Dubai: Managing diabetes is a lifelong affair, but for expatriate families without insurance cover in the UAE, the high cost of treatment can be more debilitating than the disease.
As World Diabetes Day approaches on November 14, XPRESS spoke to expat families to learn the cost of managing a Type 1 diabetic patient. The figures proved revealing.
Usually diagnosed in children and young adults, Type 1 diabetes is a condition that sets in early. But as Dubai-based insurance adviser Sanjay Tolani said: “It is difficult to get cover if you’re diagnosed with diabetes and are not already insured. There are very few companies that cover pre-existing conditions on individual plans.”
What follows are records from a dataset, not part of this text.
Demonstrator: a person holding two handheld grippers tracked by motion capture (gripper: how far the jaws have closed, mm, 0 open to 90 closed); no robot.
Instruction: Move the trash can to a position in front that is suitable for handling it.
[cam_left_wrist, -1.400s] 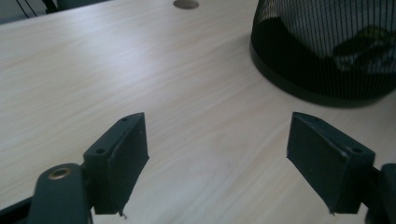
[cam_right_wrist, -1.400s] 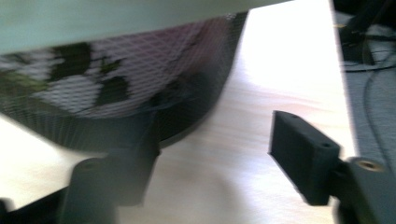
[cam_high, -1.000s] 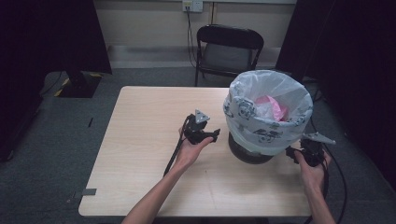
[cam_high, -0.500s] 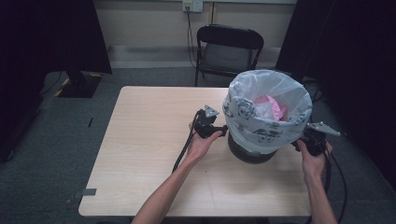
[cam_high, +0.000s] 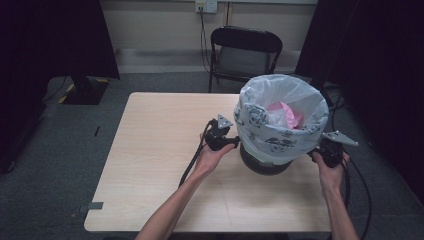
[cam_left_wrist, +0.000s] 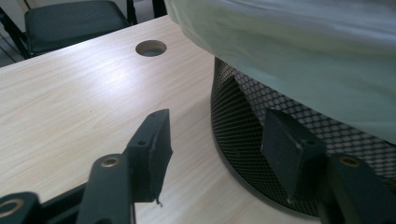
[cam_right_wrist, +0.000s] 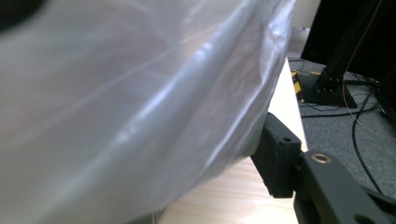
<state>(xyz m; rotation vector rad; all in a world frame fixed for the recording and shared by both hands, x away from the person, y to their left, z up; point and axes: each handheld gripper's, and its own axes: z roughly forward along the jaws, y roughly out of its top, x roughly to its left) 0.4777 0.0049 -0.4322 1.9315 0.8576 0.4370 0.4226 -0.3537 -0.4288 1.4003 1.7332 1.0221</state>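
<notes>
Left gripper (cam_left_wrist: 212, 144) with jaws spread apart, close beside the black mesh bin (cam_left_wrist: 243, 126); the bin's pale bag (cam_left_wrist: 299, 51) overhung it, a round hole (cam_left_wrist: 151, 47) marked the table (cam_left_wrist: 70, 107).

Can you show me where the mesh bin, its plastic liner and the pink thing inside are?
mesh bin (cam_left_wrist: 243, 135): left gripper view, on its black mesh wall.
plastic liner (cam_high: 260, 117): high view, on the folded-over outer side.
pink thing (cam_high: 285, 112): high view, on its crumpled middle inside the liner.
</notes>
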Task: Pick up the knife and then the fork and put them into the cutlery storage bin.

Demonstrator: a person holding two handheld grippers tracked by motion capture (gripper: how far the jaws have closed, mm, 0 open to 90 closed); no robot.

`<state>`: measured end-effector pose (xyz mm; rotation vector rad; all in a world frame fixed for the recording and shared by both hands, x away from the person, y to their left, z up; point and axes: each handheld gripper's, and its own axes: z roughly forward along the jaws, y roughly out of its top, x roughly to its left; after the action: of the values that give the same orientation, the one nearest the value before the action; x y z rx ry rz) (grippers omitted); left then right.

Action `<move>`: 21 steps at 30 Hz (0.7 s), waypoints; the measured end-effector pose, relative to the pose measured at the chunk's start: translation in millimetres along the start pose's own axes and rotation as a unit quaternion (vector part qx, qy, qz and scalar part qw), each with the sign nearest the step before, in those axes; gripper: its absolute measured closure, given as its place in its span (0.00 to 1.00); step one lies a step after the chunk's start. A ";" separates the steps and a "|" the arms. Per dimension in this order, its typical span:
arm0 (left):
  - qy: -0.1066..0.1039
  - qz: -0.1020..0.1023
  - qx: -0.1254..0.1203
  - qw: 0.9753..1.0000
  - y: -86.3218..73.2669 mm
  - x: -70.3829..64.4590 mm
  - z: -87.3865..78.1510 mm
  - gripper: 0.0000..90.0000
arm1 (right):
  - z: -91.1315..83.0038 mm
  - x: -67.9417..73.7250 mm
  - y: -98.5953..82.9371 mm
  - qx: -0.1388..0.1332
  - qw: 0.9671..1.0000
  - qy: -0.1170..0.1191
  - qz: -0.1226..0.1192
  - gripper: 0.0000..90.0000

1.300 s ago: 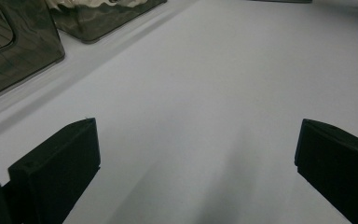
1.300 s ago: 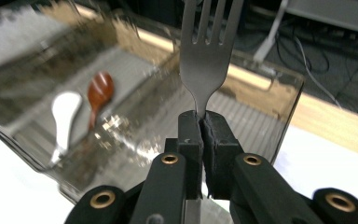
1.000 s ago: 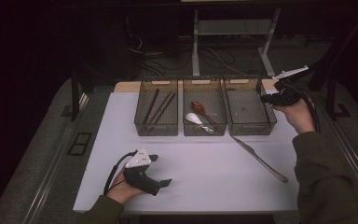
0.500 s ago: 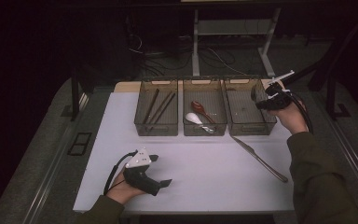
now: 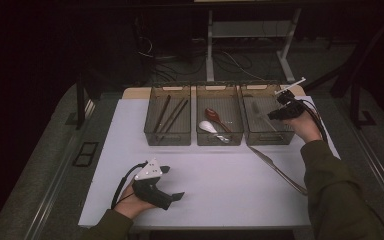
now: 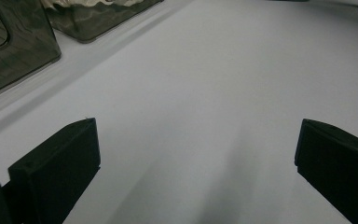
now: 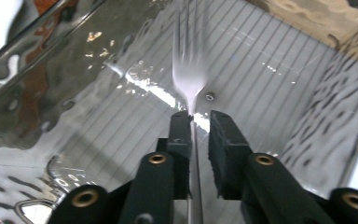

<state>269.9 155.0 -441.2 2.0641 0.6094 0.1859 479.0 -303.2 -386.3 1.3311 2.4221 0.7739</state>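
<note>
**Inspector:** Fork (image 7: 189, 79) — held by the right gripper (image 7: 196, 122). Its jaws are closed on the neck just below the tines. The fork hangs inside the rightmost bin (image 5: 268, 139) of three.

**Clerk:** Orientation?

**Inspector:** In the right gripper view the long axis runs straight away from the camera, in line with the jaws. Tines point forward, toward the ribbed floor of the bin; the handle runs back between the jaws. The tines are blurred.

**Clerk:** Pose of the hand?

**Inspector:** In the high view the right gripper (image 5: 285, 108) sits over the right edge of that bin, the forearm reaching up from the lower right, the grey plate tipped up and away. The fork itself is too small there to judge.

**Clerk:** The other hand?

**Inspector:** The left gripper (image 5: 172, 187) rests low on the white table (image 5: 220, 175), near the front edge, well apart from the bins. The left gripper view shows its jaws (image 6: 196, 154) spread wide with bare table between them.

**Clerk:** Anything else?

**Inspector:** A long metal utensil (image 5: 276, 169) lies diagonally on the table just before the rightmost bin. Chopsticks (image 5: 169, 116) lie in the left bin, spoons (image 5: 213, 122) in the middle one.
</note>
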 end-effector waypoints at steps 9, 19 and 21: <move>0.000 0.000 0.001 1.000 0.0 -0.3 0.1 0.00 | -15.5 -1.2 -7.1 -0.033 0.999 0.022 0.022 0.62; 0.001 0.001 0.002 1.000 0.1 -0.7 0.3 0.00 | -51.0 7.7 -26.5 -0.104 0.993 0.045 0.031 0.51; 0.001 0.002 0.003 1.000 0.1 -0.7 0.3 0.00 | -58.2 10.6 -31.5 -0.115 0.991 0.052 0.033 0.50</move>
<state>269.5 154.3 -441.2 2.0703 0.6076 0.1877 423.9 -326.8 -356.3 1.3141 2.2890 1.1293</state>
In Type 1 patients, the body does not produce insulin which is needed to convert sugar, starch and other foods into energy. “If left untreated, the lack of insulin can be fatal,” said Dr Lalit Uchil, Specialist Physician at Welcare Ambulatory Care Centre. As such, patients must maintain an optimal sugar level with a continuous regime of monitoring, insulin intake and lifestyle modifications – all of which cost good money.
Dubai-based Evelyn Matafonov, mother of two Type 1 diabetic teens ages 19 and 16, said their cost of treatment comes to around Dh4,500 a month in addition to other expenses over a longer term.
She said a breakdown of the monthly costs would list Dh203 for a box of insulin, Dh165 for the glucose testing strips, Dh495 for an insulin pump quick set, Dh200 for a pump reservoir and Dh1,500 for a sensor kit in the case of her daughter. In addition, there is the Dh500 cost of consultation with a doctor plus Dh200 for the HBA1C blood test every three months. The cost of a glucometer used to monitor the sugar level is Dh300.
“Thank God we have insurance which covers most of the treatment,” said Evelyn. Even so, she has to pay for some things, including the pumps, on her own. Her son and daughter are on insulin pumps, which like pens are most commonly used to administer the insulin. But unlike the pens, pumps come at a steep price.
“Each pump costs around Dh28,000,” said Evelyn who runs a support group called ‘I am Number One’ along with Gilly Geisler, another mother of a Type 1 child. “The costs of necessary medicines and medical advice are mostly, but not always completely, covered by companies or insurance companies. It is, however, interesting to know what the day-to-day costs are,” said Gilly whose 13-year-old son has insurance.
The cost of managing Type 1 diabetes varies from case to case depending on blood sugar levels and the amount of insulin taken.
Catherine Wilkis, a 46-year-old member of I am Number One who was diagnosed with Type 1 16 years ago, said: “I am on the pen and I am insured. The long-acting insulin which I take once a day costs Dh398 for a box of five pens. So one pen lasts me around two weeks. Similarly, a box of five short-acting insulin pens costs Dh301, with one pen lasting me for around two weeks. But this could vary for someone else.”
Those using the pen must also factor Dh165 for glucose testing strips (monthly), Dh65 for a glycogen set and Dh700 for the doctor’s visit and blood test (once in three months).
According to Tolani, it is critical to get a child insured at birth given the high cost of managing chronic conditions which can set in at any age. “Depending on the plan, the premium could range from Dh2,000 to $2,000 per year but it is well worth the spend. Diabetes apart, children frequently fall sick and tend to hurt themselves while playing. So it is very important to have them covered.”
The UAE has the second highest incidence of diabetes worldwide with around 20 per cent of the population affected by the condition, and 18 per cent at high risk, says the Dubai Health Authority. While official figures for juvenile diabetes are not available, the estimated number of children with Type 1 diabetes in the Middle East and North Africa region is around 65,000, according to the International Diabetic Federation.
Community Mornings by Beat Diabetes
The Landmark Group along with I am Number One, a support group by expat women experienced in dealing with Type I diabetic children, holds community mornings every month to discuss concerns of diabetic patients. The meeting is held at Balance Café at the Oasis Centre between 10am and 12 noon on pre-determined dates.